To do: Write out, word for word, only the data from its first line to the line containing "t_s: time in".

***** Records supplied

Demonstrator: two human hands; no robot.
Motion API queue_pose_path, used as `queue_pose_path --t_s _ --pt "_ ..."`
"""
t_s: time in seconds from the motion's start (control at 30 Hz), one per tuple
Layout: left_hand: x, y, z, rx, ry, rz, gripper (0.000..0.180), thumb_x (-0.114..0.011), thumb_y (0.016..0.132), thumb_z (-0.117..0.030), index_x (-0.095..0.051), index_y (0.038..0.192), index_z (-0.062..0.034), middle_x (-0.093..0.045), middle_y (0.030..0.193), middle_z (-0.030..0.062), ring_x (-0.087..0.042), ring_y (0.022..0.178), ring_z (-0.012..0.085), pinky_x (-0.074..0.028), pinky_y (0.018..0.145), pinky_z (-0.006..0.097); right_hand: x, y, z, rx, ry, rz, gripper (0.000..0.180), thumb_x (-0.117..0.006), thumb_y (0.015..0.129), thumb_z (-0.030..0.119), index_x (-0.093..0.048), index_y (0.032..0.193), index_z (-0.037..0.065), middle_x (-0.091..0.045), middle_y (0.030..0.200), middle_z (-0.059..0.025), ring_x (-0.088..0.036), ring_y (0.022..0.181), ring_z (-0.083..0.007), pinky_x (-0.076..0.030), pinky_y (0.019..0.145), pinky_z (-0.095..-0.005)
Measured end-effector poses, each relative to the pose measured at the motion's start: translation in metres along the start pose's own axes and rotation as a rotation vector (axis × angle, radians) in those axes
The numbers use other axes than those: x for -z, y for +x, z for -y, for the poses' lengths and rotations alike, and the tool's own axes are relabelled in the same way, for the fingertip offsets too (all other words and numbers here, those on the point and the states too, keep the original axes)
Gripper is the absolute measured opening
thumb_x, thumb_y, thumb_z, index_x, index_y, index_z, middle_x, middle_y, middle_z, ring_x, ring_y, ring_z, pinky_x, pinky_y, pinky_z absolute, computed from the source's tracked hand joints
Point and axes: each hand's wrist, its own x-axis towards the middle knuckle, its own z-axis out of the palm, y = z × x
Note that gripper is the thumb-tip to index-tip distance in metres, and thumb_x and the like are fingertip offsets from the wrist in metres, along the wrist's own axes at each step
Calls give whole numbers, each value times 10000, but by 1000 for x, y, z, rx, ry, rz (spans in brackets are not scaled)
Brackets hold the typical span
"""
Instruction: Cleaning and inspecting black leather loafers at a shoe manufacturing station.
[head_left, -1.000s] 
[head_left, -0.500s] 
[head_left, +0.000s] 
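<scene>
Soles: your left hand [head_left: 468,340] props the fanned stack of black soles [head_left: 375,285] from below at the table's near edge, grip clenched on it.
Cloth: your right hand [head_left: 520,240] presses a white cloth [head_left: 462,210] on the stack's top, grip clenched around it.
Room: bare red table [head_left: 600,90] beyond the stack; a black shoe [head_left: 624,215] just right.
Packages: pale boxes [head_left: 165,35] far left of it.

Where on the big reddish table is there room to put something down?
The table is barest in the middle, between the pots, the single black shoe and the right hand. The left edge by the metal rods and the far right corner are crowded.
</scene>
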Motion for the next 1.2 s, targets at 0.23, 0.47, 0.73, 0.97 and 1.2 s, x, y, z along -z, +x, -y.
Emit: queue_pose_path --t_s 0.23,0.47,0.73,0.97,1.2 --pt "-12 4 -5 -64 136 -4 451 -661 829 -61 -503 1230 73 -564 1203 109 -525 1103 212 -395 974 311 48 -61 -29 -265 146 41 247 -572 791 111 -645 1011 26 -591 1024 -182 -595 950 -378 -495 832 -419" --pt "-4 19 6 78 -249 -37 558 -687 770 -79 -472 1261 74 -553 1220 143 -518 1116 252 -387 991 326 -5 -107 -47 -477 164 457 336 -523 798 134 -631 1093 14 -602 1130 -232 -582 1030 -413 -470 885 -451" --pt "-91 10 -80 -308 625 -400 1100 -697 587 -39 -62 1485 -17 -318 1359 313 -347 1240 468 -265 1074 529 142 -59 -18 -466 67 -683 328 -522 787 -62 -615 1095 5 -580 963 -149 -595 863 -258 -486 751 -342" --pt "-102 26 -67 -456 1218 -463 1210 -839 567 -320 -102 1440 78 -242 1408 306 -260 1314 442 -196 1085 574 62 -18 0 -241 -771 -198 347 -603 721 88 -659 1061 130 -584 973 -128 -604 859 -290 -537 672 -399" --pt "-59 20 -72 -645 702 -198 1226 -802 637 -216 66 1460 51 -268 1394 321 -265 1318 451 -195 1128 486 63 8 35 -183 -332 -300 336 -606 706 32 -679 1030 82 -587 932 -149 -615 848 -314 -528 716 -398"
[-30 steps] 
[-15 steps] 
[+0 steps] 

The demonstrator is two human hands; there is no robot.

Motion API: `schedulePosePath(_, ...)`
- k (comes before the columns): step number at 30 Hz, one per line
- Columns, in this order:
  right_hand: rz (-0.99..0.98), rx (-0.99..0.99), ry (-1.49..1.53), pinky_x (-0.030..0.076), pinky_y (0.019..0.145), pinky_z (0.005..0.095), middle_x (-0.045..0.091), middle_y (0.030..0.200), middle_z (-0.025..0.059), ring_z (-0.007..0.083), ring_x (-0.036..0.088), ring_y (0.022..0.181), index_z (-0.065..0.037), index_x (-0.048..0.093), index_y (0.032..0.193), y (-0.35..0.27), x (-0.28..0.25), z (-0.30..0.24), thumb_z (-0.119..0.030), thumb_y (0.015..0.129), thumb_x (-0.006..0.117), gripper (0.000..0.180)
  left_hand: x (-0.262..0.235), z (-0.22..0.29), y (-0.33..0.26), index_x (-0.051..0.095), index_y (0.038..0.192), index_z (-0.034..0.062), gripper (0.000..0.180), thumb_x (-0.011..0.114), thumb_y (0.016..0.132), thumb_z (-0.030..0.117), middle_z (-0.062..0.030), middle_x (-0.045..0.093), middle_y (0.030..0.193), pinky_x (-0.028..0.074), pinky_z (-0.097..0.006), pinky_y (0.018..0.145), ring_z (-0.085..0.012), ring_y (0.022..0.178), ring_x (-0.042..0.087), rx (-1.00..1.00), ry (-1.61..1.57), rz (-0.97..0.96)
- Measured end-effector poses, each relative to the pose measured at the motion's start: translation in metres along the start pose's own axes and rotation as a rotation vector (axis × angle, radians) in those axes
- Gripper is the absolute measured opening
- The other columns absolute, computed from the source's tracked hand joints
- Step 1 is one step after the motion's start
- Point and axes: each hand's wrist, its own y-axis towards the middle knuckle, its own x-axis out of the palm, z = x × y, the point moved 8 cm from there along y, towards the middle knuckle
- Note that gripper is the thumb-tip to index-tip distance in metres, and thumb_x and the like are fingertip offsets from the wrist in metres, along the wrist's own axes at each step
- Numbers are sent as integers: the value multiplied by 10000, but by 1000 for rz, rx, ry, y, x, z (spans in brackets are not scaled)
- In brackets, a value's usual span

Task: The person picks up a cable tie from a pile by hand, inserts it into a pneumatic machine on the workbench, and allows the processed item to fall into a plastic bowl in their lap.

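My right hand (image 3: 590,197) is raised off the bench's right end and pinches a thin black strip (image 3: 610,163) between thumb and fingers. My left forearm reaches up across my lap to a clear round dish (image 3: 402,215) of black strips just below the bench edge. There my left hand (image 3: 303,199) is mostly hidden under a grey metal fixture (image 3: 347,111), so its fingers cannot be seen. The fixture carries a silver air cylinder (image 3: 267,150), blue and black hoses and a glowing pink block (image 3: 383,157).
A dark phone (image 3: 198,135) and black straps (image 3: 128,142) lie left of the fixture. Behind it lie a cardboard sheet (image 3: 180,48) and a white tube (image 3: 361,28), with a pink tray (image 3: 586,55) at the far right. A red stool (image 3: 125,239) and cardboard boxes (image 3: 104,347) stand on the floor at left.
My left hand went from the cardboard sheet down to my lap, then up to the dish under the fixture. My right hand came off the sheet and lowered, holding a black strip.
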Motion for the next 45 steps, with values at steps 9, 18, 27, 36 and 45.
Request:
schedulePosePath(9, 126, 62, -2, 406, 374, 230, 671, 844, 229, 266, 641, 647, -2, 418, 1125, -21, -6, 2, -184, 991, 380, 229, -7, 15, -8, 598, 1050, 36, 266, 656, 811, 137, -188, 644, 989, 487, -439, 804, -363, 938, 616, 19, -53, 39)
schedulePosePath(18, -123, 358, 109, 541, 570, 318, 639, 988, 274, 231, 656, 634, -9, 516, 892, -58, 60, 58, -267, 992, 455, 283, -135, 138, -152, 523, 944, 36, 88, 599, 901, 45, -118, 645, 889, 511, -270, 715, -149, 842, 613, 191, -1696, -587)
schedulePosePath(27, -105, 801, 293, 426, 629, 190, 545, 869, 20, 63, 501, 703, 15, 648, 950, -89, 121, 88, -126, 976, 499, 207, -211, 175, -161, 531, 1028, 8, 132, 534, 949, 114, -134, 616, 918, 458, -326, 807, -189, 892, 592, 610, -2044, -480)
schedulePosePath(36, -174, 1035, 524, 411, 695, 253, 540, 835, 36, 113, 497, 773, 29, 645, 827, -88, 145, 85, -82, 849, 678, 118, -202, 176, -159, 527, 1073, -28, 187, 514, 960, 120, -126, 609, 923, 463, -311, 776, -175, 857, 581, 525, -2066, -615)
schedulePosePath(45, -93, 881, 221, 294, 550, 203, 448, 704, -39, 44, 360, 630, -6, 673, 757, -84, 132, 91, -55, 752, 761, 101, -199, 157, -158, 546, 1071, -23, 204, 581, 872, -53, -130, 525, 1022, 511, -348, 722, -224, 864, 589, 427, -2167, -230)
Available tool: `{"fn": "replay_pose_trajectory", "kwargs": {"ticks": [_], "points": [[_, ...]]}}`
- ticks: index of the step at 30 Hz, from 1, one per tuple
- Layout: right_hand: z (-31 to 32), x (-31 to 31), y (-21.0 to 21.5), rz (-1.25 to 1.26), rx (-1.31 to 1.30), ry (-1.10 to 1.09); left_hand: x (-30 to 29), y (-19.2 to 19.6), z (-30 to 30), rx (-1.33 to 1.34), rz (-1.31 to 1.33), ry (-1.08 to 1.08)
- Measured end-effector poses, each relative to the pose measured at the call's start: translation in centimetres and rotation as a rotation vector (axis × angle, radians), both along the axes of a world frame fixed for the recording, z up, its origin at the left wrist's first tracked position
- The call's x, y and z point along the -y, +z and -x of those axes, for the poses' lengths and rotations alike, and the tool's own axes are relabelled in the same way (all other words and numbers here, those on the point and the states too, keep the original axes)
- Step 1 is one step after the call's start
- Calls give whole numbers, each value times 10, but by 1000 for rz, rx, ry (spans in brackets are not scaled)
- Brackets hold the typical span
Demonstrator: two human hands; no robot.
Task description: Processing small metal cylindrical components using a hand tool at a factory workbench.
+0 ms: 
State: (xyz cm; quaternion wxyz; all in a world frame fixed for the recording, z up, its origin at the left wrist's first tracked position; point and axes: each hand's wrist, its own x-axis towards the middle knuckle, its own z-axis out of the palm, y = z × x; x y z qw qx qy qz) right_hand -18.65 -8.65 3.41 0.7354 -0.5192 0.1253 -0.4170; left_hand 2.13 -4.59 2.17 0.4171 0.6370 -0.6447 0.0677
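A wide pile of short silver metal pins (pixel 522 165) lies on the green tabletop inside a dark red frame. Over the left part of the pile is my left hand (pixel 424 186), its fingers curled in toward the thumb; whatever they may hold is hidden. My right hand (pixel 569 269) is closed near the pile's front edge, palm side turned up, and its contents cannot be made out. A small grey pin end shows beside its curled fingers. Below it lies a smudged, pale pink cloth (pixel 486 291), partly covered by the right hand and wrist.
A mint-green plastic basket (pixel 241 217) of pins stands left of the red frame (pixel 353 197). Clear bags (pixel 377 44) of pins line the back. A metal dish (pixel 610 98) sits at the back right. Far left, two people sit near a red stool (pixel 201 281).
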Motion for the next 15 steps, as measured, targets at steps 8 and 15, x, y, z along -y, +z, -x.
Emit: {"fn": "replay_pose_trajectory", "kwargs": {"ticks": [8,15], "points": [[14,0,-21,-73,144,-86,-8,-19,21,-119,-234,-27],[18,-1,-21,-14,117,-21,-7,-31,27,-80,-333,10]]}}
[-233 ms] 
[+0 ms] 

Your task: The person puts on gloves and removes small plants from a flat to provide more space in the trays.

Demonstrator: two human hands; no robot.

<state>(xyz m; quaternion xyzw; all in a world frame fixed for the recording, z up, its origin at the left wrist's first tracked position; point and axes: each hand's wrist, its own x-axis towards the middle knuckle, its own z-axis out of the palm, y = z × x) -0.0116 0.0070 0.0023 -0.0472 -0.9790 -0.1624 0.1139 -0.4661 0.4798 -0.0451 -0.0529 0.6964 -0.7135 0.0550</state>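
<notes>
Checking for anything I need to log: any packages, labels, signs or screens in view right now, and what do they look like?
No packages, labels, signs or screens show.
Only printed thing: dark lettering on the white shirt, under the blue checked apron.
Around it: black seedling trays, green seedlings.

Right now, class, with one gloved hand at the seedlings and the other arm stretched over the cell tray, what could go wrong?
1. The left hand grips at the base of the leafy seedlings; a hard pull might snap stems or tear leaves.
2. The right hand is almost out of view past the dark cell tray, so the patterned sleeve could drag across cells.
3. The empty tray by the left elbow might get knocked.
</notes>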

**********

Answer box:
Demonstrator: two human hands; no robot.
Motion API queue_pose_path, used as `queue_pose_path --t_s _ --pt "_ ..."`
"""
t_s: time in seconds from the motion's start (control at 30 Hz), one per tuple

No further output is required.